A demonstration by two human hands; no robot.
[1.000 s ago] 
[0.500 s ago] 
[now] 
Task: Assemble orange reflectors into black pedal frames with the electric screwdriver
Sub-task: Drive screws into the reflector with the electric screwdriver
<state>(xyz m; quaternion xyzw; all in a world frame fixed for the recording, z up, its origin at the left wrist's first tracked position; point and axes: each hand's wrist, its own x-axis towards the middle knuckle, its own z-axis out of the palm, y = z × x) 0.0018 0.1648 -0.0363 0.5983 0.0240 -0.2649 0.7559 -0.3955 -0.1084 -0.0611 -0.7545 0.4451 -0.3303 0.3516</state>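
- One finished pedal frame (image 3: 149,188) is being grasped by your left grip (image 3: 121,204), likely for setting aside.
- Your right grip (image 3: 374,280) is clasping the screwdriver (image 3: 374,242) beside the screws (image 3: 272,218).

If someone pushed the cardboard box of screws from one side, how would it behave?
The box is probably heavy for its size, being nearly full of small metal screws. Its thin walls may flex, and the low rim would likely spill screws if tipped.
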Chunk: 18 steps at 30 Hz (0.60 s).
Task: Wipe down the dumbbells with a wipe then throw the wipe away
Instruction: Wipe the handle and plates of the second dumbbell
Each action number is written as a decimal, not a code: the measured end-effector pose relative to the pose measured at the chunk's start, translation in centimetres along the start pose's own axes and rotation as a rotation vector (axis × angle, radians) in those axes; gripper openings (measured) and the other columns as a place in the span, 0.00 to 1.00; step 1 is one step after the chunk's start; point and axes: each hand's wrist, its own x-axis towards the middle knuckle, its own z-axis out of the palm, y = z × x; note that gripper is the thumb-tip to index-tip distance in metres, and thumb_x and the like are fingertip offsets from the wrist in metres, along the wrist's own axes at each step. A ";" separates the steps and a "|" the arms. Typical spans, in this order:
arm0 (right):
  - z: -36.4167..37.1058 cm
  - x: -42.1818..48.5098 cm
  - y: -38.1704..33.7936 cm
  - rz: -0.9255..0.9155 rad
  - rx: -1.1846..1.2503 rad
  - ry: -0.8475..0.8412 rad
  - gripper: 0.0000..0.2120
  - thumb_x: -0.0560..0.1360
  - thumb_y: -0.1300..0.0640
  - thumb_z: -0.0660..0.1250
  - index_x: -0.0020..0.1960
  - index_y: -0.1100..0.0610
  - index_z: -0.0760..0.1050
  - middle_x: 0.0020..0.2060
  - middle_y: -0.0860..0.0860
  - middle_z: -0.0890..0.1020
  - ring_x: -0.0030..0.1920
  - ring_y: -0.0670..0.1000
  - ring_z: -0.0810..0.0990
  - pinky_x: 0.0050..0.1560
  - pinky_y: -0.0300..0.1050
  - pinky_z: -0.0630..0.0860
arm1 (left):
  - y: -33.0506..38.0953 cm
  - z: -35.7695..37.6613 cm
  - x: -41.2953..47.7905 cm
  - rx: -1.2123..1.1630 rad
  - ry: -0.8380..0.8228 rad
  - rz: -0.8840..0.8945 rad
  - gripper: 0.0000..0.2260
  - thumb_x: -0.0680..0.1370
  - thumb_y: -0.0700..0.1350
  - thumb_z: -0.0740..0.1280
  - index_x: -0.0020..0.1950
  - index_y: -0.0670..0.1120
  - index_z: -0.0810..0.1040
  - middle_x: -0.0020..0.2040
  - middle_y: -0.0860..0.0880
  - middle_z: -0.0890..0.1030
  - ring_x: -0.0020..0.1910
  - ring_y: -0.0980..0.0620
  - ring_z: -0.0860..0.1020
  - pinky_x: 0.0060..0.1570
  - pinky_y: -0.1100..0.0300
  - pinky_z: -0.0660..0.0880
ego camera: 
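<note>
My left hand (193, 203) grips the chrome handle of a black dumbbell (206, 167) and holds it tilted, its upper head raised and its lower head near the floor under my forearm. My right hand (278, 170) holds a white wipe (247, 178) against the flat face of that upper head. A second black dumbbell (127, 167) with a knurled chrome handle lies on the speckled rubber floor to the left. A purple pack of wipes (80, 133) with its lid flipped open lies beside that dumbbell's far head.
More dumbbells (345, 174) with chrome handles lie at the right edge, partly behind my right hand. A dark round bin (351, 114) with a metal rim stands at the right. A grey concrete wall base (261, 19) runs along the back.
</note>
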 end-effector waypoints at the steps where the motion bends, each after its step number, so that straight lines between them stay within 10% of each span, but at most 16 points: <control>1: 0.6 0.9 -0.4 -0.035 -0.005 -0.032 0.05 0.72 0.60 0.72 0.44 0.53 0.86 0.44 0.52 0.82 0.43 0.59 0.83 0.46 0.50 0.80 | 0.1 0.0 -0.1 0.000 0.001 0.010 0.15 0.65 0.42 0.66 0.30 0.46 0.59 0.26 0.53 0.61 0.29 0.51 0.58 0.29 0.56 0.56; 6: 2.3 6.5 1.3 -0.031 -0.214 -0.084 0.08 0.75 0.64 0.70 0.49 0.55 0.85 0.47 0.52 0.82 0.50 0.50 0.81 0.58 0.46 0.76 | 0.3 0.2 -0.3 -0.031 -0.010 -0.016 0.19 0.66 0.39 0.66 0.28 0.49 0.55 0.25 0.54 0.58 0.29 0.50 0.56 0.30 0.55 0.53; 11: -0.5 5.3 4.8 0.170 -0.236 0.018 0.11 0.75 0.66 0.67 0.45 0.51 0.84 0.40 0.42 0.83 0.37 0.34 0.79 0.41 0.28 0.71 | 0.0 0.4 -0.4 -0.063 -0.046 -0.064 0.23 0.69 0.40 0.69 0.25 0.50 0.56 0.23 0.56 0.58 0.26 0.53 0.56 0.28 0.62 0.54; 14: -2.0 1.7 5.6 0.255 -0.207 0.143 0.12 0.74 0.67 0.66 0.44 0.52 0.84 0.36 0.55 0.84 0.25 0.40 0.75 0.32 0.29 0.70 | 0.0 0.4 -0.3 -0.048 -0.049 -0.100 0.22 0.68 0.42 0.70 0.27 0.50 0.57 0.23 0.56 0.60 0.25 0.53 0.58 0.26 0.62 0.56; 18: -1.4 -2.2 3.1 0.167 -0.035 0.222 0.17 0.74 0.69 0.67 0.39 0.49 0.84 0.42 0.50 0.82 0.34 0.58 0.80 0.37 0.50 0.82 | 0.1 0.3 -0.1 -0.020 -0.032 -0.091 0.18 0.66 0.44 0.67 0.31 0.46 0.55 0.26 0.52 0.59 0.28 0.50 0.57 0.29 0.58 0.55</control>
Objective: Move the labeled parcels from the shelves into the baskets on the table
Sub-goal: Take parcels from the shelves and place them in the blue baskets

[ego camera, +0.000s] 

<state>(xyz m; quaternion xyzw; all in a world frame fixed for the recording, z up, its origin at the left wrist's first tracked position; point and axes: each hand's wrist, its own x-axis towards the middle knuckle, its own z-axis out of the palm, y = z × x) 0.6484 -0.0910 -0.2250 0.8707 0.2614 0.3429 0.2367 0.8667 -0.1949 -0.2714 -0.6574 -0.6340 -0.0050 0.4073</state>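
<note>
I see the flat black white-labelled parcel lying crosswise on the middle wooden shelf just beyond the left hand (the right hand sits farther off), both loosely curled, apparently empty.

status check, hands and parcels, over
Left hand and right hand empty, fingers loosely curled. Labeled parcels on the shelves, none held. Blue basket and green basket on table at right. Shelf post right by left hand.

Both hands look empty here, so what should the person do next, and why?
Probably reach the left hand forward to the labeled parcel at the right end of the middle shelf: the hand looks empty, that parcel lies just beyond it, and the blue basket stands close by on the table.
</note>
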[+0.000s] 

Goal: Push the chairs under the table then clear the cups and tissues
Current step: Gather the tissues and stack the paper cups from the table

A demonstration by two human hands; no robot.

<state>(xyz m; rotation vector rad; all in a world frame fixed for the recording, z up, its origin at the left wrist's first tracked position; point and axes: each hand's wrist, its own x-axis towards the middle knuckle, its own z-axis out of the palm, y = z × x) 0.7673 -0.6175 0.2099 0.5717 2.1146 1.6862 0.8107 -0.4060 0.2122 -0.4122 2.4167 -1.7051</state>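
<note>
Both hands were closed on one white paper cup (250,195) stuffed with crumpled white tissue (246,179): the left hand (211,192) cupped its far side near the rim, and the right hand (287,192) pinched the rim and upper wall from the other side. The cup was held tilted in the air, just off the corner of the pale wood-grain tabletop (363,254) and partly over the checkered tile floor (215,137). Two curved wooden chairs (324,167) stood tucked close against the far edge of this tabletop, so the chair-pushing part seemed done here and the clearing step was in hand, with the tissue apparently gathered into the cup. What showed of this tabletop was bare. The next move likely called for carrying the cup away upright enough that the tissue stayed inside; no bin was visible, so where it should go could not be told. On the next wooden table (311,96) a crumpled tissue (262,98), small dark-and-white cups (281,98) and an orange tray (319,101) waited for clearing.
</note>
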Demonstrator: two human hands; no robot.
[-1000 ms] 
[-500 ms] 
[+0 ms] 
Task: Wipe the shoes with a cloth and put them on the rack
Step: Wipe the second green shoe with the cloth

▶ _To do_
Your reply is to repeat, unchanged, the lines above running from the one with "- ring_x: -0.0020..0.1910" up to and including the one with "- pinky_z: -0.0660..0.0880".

▶ _Task solution_
  - ring_x: -0.0020..0.1910
  - ring_y: -0.0980..0.0620
  - ring_z: -0.0860..0.1020
  - pinky_x: 0.0060..0.1570
  - pinky_y: -0.1100..0.0300
  - pinky_z: -0.0660..0.0880

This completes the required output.